THE GREAT SANDY STRAIT

Separating Fraser Island from the mainland the Great Sandy Strait is listed by the Convention on Wetlands of International Importance.  The wetlands include rare patterned fens, mangrove colonies, sea-grass beds and up to 40,000 migratory shorebirds.  Rare, vulnerable or endangered species include dugongs, turtles, Illidge's ant-blue butterflies and eastern curlews.

THE FORMATION OF FRASER ISLAND

The shifting sands of Fraser Island and those of nearby Cooloola, have continually concealed and revealed a unique geological history.  The dunes have the longest and most complete age sequence of coastal dune systems in the world.

While most of the sand that makes up Fraser Island has come from the far south-east of Australia, some of it has travelled for thousands of kilometres and millions of years from Antarctica, starting its journey before landforms Australia and Antarctica were separated from each other.

Mobile sand blows formed by the prevailing south-easterly winds, progress across the island often burying forests and other plant communities.  The rate of movement of the dunes each year depends on factors such as wind strength, the amount of moisture in the sand and plant colonisation.

ROCKY OUTCROPS

There are three rocky outcrops of igneous rock from volcanic activity on the island.

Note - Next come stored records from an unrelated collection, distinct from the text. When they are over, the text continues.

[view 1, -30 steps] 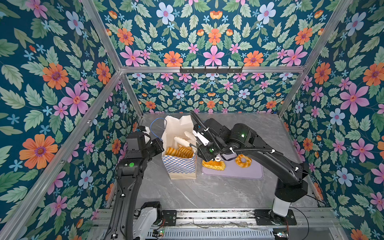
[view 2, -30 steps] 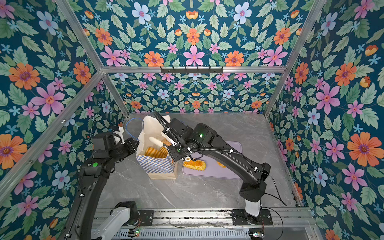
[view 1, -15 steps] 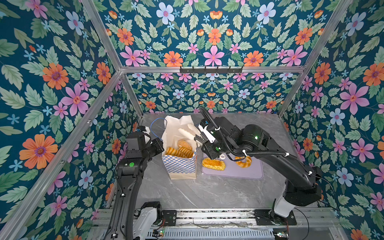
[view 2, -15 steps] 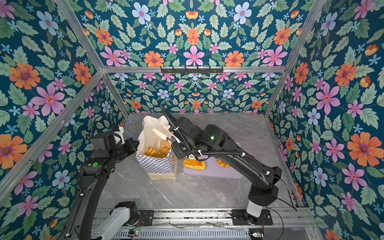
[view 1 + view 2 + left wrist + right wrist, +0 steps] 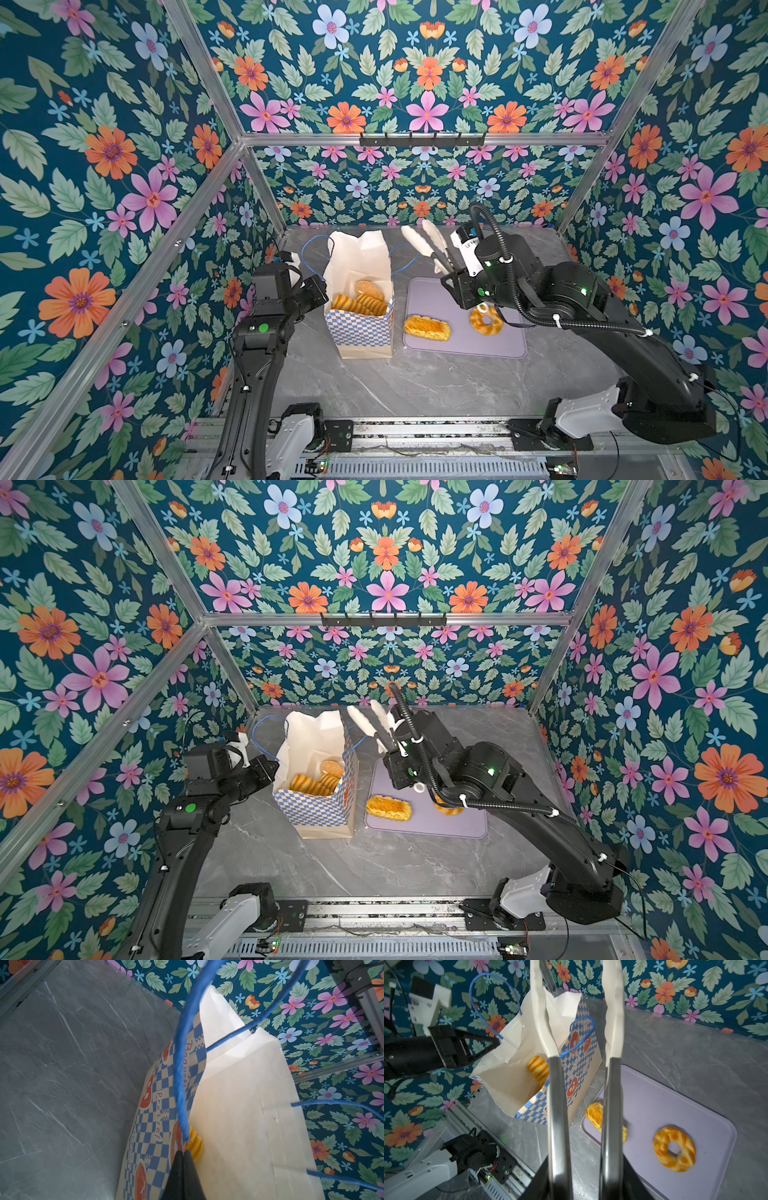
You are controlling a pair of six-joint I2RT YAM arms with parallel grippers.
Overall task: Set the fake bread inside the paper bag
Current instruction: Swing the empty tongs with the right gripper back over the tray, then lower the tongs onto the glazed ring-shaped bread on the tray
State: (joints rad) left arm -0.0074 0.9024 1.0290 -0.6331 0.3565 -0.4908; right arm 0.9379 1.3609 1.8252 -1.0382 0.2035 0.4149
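In both top views, at centre left, the left gripper [image 5: 321, 291] is pinching the left rim of the paper bag [image 5: 360, 332], its black jaws pressed together on the paper beside the blue cord handle [image 5: 179, 1076]; the bag is standing upright and open just right of it, with several pieces of fake bread [image 5: 360, 305] already lying inside; just right of the bag's base, a braided loaf [image 5: 427, 327] is lying on the near-left corner of the lilac tray [image 5: 465, 347], its long axis running roughly left to right across the frame; above it in the frame, the right gripper [image 5: 449, 272] is clasping a pair of tongs [image 5: 557, 1105], whose white tips are standing narrowly apart with nothing between them, pointing toward the upper left, away from the loaf; further right, a ring pastry [image 5: 485, 321] is sitting on the tray, partly under the right wrist; the right arm is clearly the nearer one, and the tongs will probably have to swing down toward the lower frame and straddle the loaf across its short width.
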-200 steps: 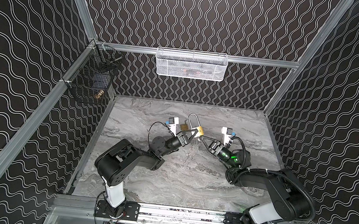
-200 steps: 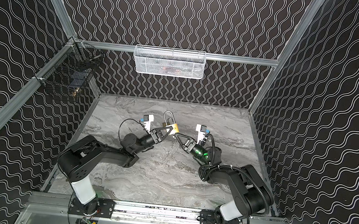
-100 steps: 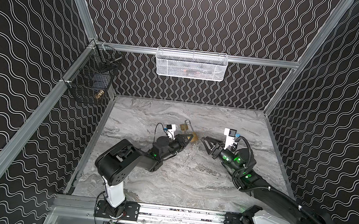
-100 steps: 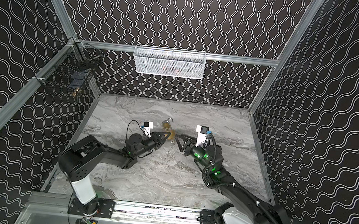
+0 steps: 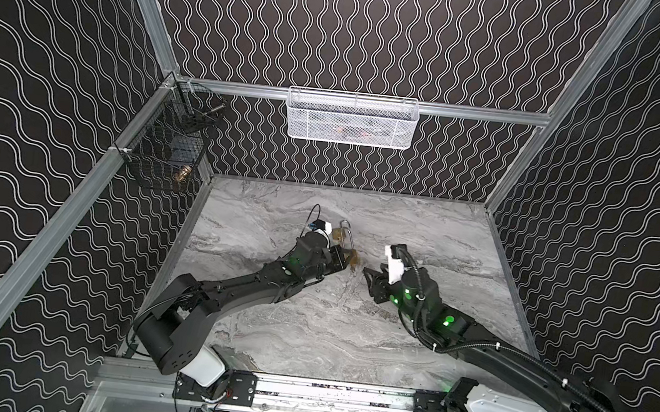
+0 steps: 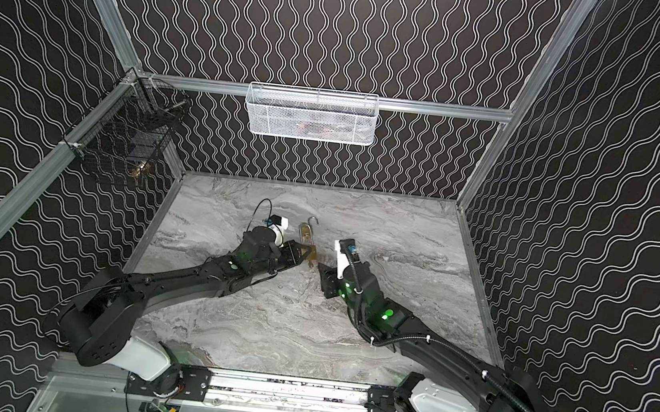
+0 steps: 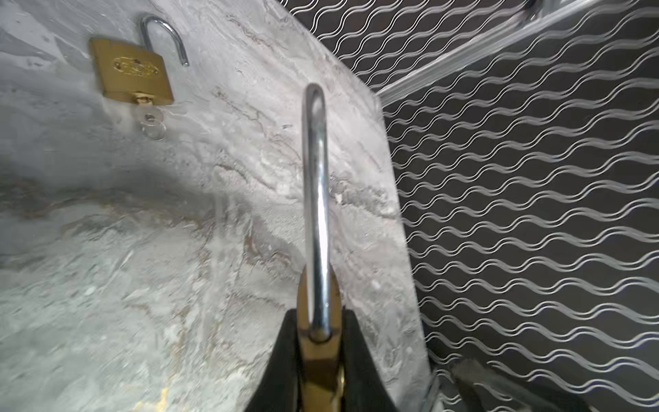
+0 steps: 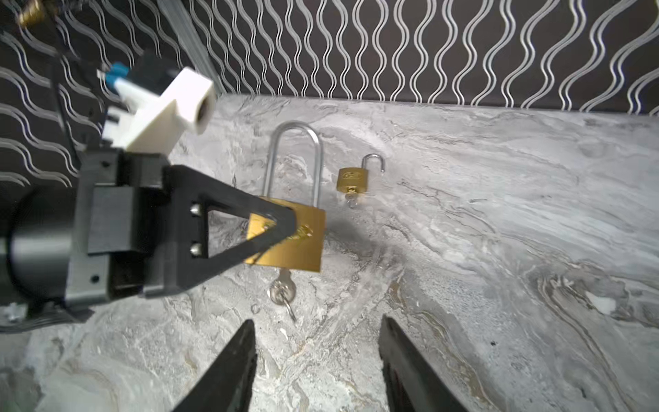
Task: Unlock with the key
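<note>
My left gripper (image 7: 319, 321) is shut on the brass body of a padlock (image 8: 296, 237) with a long steel shackle (image 7: 315, 185). It holds the padlock just above the marble table, near the middle in both top views (image 5: 352, 257) (image 6: 312, 255). Both legs of the shackle reach the body. A silver key (image 8: 281, 290) with a small ring sticks out of the body's underside. My right gripper (image 8: 315, 321) is open and empty, a short way back from the key and pointing at it; in a top view it (image 5: 371, 276) is just right of the padlock.
A smaller brass padlock (image 8: 351, 180) lies flat on the table (image 5: 421, 233) just behind the held one, with its shackle swung open and a key in it. A white mesh basket (image 5: 352, 119) hangs on the back wall and a black wire basket (image 5: 167, 152) on the left wall.
My right gripper has opened, let go at the key and drawn back from the padlock. The left gripper has carried the padlock lower and nearer, still shut on it.
</note>
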`<state>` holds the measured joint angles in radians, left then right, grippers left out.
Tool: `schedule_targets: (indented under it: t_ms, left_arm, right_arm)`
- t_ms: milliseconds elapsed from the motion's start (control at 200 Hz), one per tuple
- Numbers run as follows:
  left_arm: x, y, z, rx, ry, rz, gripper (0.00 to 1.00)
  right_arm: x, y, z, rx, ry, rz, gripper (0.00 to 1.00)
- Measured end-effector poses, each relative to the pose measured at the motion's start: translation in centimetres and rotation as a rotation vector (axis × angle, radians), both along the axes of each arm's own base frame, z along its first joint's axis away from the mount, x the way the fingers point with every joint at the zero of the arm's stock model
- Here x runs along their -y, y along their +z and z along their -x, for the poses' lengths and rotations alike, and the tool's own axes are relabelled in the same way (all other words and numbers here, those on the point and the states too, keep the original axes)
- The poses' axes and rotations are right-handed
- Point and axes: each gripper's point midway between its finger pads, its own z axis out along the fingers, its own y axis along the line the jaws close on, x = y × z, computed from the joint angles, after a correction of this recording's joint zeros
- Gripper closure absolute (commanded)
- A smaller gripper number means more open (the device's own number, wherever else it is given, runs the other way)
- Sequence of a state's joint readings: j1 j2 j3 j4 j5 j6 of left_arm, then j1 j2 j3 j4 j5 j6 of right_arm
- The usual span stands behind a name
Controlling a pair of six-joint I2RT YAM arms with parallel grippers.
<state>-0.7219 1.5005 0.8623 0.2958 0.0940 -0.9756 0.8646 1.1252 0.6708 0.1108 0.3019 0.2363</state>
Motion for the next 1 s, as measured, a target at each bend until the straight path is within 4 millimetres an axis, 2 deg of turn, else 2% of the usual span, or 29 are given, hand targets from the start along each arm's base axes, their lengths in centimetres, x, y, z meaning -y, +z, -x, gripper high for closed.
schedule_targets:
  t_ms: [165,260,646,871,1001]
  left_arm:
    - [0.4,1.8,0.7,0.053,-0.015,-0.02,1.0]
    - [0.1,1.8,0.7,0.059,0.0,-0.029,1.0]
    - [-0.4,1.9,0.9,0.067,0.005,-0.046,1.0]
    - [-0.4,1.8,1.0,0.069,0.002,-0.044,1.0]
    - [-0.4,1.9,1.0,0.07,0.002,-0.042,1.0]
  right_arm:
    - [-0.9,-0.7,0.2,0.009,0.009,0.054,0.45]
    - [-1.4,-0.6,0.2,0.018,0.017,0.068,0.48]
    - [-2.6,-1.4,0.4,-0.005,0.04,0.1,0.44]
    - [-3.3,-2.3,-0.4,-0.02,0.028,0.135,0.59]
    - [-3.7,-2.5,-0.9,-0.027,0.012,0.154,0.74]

Indian Head is the most prominent landmark on Seventy-Five Mile Beach.  The 60-metre high rocky bluff, shaped rather like a whale, is a spectacular viewing platform.  You can often see birds of prey resting on the cliff tops and sharks and stingrays swimming in the clear waters below.

Middle Rocks contain the largest true rock pools on the island being Champagne Pools, also referred to as The Aquarium.  They form superb natural fish traps and were used as such by the Aboriginal people.  Washed by waves at high tide, the bubbling sea water makes them excellent swimming holes.

Waddy Point is the northern-most outcrop.

EUROPEAN HISTORY

Fraser Island was first sighted by Captain James Cook in 1770 while travelling up the east coast of Australia.  Captain Cook named the island "Great Sandy Peninsula" in the mistaken belief it was connected to the mainland.

In 1799 Matthew Flinders in the 'Norfolk' explored parts of Hervey Bay and discovered the peninsula was in fact an island.

In 1836 Captain James Fraser on the brig 'Stirling Castle' was wrecked at Swain's Reef, north of Fraser Island.  The survivors travelled south in a life boat and eventually found themselves marooned on Fraser Island.  Of them, only Eliza Fraser, the wife of Captain Fraser, survived.  Europeans named the island after Captain James Fraser.

ABORIGINAL HISTORY

The Butchulla people are the indigenous people of Fraser Island.  The tribal lands of the Butchulla extended from Burrum River in the north, south to Cooloola National Park and west to Mount Bauple.  The Butchulla people's name for Fraser Island was k'gari, pronounced Gurrie, which means paradise.

The Butchulla tribe consisted of six clans, giving permanent population of about 700.  This population increased to around 2,000 during winter when other tribes would visit to feast on fish such as tailor and mullet.  There are now few living descendants.


The shifting sands of Fraser Island and those of nearby Cooloola, have continually concealed and revealed a unique geological history.